Items listed in a dataset:
--------------------
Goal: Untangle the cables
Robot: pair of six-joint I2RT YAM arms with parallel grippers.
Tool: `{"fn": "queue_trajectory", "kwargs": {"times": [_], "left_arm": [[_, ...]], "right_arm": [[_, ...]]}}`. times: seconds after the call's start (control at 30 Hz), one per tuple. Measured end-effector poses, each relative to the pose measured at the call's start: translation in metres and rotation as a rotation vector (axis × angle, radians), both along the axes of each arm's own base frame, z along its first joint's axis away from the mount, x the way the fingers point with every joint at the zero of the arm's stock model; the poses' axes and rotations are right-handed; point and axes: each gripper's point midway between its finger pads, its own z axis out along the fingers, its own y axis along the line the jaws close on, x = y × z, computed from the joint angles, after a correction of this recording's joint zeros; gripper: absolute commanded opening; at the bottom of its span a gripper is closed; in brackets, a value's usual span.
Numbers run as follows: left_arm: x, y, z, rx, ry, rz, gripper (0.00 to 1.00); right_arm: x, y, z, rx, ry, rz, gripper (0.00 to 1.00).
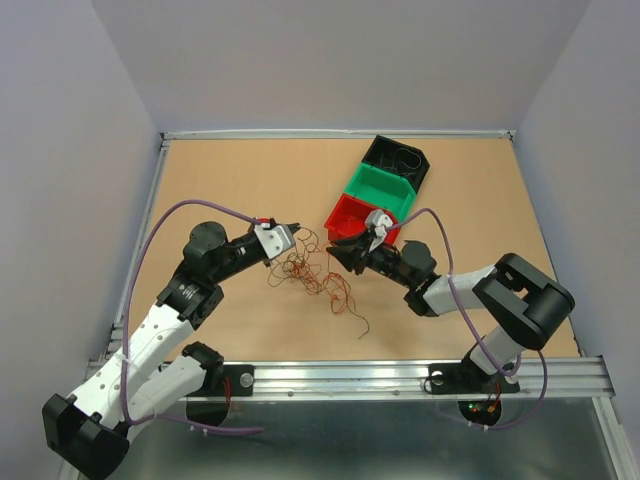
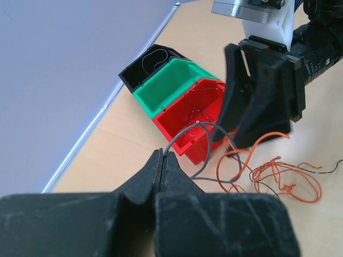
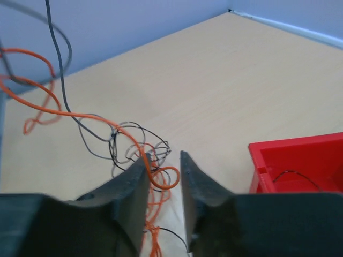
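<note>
Mid-separation: with the left gripper (image 2: 162, 159) pinched tight on a grey wire (image 2: 182, 133), the right gripper (image 3: 163, 163), narrowly parted around an orange wire (image 3: 80, 114), probably needs to clamp and draw away.

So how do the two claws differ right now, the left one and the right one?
The left gripper has its jaws pressed together, apparently pinching a grey cable; the right gripper has its jaws apart, with an orange cable looping through the gap. The left gripper sits left of the tangle, the right gripper right of it, by the red bin. Both are black and hover at the same tangle.
</note>
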Motion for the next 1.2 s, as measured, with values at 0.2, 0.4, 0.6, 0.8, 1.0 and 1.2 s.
{"fn": "queue_trajectory", "kwargs": {"times": [0.2, 0.4, 0.6, 0.8, 1.0, 1.2], "left_arm": [[0.000, 0.000, -0.001, 0.003, 0.003, 0.002, 0.00], [0.017, 0.013, 0.002, -0.036, 0.002, 0.124, 0.00], [0.056, 0.065, 0.001, -0.144, 0.029, 0.427, 0.00], [0.085, 0.111, 0.006, -0.247, 0.047, 0.620, 0.00], [0.107, 0.129, -0.024, -0.243, 0.150, 0.696, 0.00], [0.115, 0.144, -0.023, -0.269, 0.162, 0.744, 0.00]], "right_arm": [[-0.001, 0.001, 0.004, 0.009, -0.017, 0.006, 0.01], [-0.003, -0.015, 0.001, 0.017, 0.004, -0.056, 0.01], [-0.011, -0.072, 0.024, 0.101, -0.024, -0.266, 0.01], [-0.023, -0.136, 0.082, 0.340, -0.093, -0.474, 0.01], [-0.044, -0.182, 0.118, 0.511, -0.137, -0.573, 0.01], [-0.046, -0.196, 0.117, 0.518, -0.116, -0.622, 0.00]]}}
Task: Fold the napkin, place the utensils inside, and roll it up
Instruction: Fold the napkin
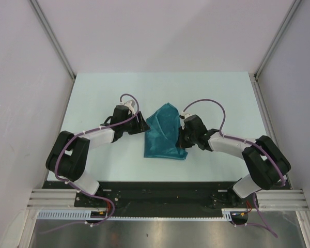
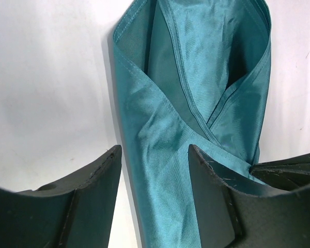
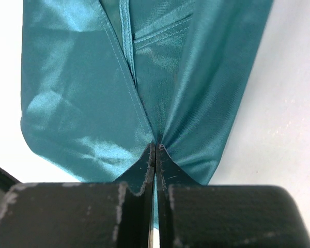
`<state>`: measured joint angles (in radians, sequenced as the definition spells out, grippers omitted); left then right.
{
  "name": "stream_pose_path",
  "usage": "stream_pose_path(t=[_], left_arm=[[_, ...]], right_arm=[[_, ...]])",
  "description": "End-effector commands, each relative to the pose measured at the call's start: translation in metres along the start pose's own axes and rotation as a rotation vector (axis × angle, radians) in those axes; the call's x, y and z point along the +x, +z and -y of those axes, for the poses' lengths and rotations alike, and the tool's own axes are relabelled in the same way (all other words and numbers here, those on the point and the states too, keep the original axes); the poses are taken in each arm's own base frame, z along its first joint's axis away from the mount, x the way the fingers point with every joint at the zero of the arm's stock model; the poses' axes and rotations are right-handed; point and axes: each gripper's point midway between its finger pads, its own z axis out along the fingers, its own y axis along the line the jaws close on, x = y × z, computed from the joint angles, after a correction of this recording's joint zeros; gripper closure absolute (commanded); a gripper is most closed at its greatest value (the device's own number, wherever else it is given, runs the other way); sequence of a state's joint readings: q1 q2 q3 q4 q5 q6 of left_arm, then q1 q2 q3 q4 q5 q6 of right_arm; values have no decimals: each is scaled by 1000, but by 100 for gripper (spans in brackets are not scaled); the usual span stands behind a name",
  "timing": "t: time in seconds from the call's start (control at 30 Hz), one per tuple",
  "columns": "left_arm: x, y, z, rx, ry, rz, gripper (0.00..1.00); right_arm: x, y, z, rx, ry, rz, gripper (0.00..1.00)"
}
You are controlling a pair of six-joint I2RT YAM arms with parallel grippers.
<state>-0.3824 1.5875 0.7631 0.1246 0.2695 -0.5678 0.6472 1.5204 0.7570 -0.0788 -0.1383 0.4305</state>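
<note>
Napkin [image 1: 164,133], a teal, slightly shiny soft cloth, lies loosely folded over itself in the middle of the pale, flat surface [image 1: 93,98]. Seen from above, the black two-fingered left claw [image 1: 142,125] is at its left edge and the black two-fingered right claw [image 1: 181,135] at its right edge; the arms flank it so each side can be worked. From the left wrist, the left claw's fingers stand moderately apart and hold nothing. One finger sits over bare surface and the other over the cloth, straddling the hemmed edge, probably lined up to take it. From the right wrist, the right claw is pinched tight on the napkin, fabric gathering into creases at its tips, likely anchoring or lifting that side for the fold. No spoon shows in any view, so folding appears unfinished.
</note>
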Motion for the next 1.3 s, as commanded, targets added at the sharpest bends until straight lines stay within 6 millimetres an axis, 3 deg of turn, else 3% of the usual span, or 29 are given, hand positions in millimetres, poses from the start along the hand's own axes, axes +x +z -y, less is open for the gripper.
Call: stream_pose_path(t=[0.0, 0.13, 0.33, 0.4, 0.43, 0.5, 0.53, 0.6, 0.63, 0.7, 1.0, 1.27], left_arm=[[-9, -7, 14, 40, 19, 35, 41], [-2, -9, 11, 38, 8, 23, 41], [26, -18, 1, 36, -27, -13, 41], [30, -22, 2, 44, -40, -14, 39], [38, -24, 1, 48, -46, -25, 39], [43, -28, 3, 64, -59, -27, 38], [51, -30, 1, 60, -65, -39, 38], [54, -35, 3, 72, -72, -35, 38], [60, -37, -1, 66, -78, -43, 38], [64, -41, 0, 73, -86, -45, 38], [80, -52, 9, 136, -108, -63, 38], [90, -50, 11, 163, -146, -90, 38]], right_arm=[[-24, 5, -11, -22, -41, 56, 100], [-26, 10, -13, -28, -48, 51, 100], [-31, 13, -17, -40, -53, 57, 100], [-37, 10, -21, -48, -52, 68, 91], [-38, 8, -23, -55, -51, 68, 78], [-45, -2, -31, -74, -49, 85, 63], [-49, -7, -35, -83, -47, 97, 50], [-50, -16, -37, -85, -36, 102, 42], [-54, -25, -39, -86, -35, 120, 33], [-48, -32, -34, -60, -14, 102, 27], [12, -42, 3, 11, 174, -27, 26], [29, -38, 9, -53, 278, -52, 29]])
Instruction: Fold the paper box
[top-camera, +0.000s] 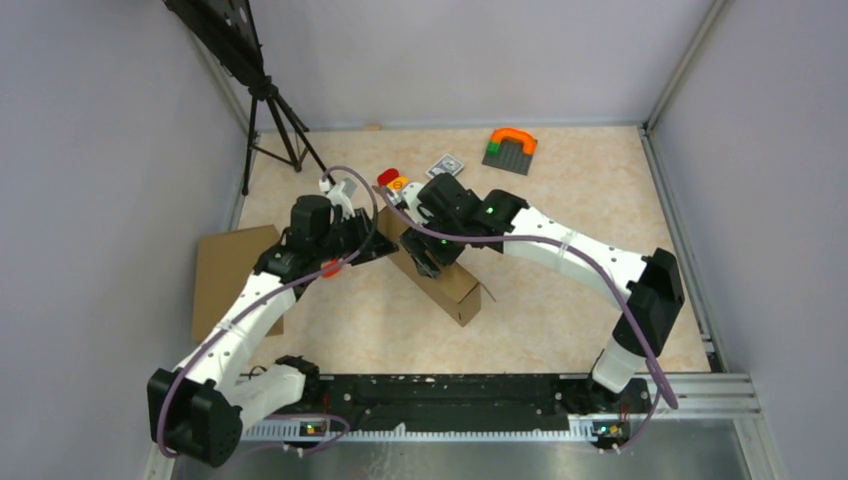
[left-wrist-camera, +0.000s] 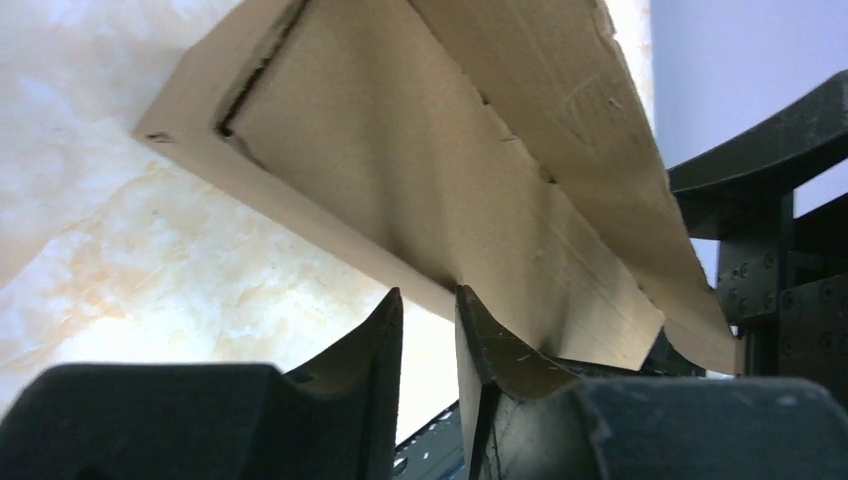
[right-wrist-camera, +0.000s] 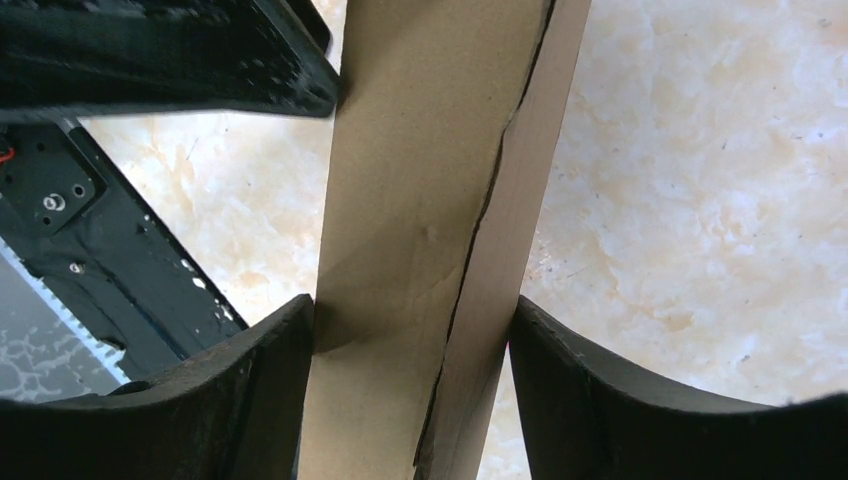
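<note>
The paper box (top-camera: 455, 285) is plain brown cardboard, standing on its edge in the middle of the table and running from the far left to the near right. My left gripper (top-camera: 372, 240) is at its far end. In the left wrist view its jaws (left-wrist-camera: 428, 295) stand narrow, and their tips nip the rim of the paper box (left-wrist-camera: 420, 150). My right gripper (top-camera: 430, 255) comes down over the box's top edge. In the right wrist view the paper box (right-wrist-camera: 420, 150) fills the gap of the right gripper (right-wrist-camera: 412, 305), and both fingers press its two faces.
Another flat brown box (top-camera: 225, 275) lies at the left table edge under my left arm. At the back are a tripod (top-camera: 275, 115), a grey plate with an orange arch (top-camera: 511, 148), small red and yellow pieces (top-camera: 390, 178) and a card (top-camera: 445, 164).
</note>
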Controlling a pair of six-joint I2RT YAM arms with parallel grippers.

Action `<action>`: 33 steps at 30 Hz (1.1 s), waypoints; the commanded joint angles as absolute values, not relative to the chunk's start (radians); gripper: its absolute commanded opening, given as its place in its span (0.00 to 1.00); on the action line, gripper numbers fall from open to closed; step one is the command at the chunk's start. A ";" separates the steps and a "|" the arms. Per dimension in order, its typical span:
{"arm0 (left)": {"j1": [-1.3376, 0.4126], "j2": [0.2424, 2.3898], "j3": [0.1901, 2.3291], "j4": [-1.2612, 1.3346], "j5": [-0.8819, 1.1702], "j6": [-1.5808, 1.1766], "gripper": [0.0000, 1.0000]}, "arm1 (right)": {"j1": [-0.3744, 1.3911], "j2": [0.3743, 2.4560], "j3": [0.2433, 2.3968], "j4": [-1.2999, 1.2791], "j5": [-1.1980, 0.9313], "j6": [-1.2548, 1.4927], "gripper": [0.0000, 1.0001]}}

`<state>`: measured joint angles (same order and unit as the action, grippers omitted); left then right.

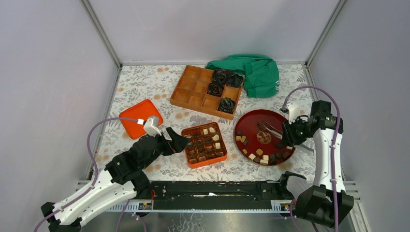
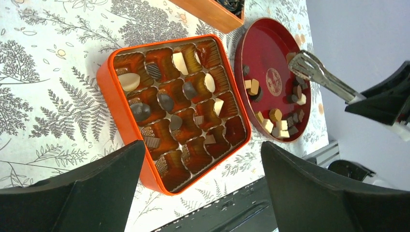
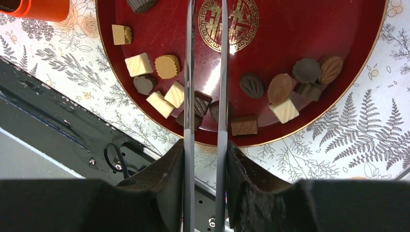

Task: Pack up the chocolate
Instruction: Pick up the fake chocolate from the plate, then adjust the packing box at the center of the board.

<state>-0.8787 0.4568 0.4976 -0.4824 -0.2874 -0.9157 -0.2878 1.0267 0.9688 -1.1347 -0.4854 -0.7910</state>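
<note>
Right gripper [image 3: 205,157] clenched on slim metal tongs [image 3: 189,72], blades parted above round red lacquer plate [image 3: 314,29] holding loose brown, tan and cream chocolate pieces [image 3: 139,64]. More sit in the orange compartmented box [image 2: 112,92]. Left gripper [image 1: 176,140] spread, empty, beside it. Recommend straddling one isolated piece squarely.

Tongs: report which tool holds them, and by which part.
The right tool grips the metal tongs near their handle end, both arms squeezed. The left tool is open, empty.

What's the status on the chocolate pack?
Left gripper open, by the orange box. Right gripper shut on tongs, over the red plate. Chocolate: box partly filled, many pieces on the plate. Nothing in the way.
</note>
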 commanded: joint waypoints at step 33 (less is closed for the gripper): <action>-0.872 0.998 0.554 -0.360 -0.530 -0.889 0.47 | -0.280 1.046 1.020 -1.133 -0.701 -0.889 0.00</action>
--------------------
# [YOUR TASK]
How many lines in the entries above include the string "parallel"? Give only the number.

# [WRITTEN ANSWER]
3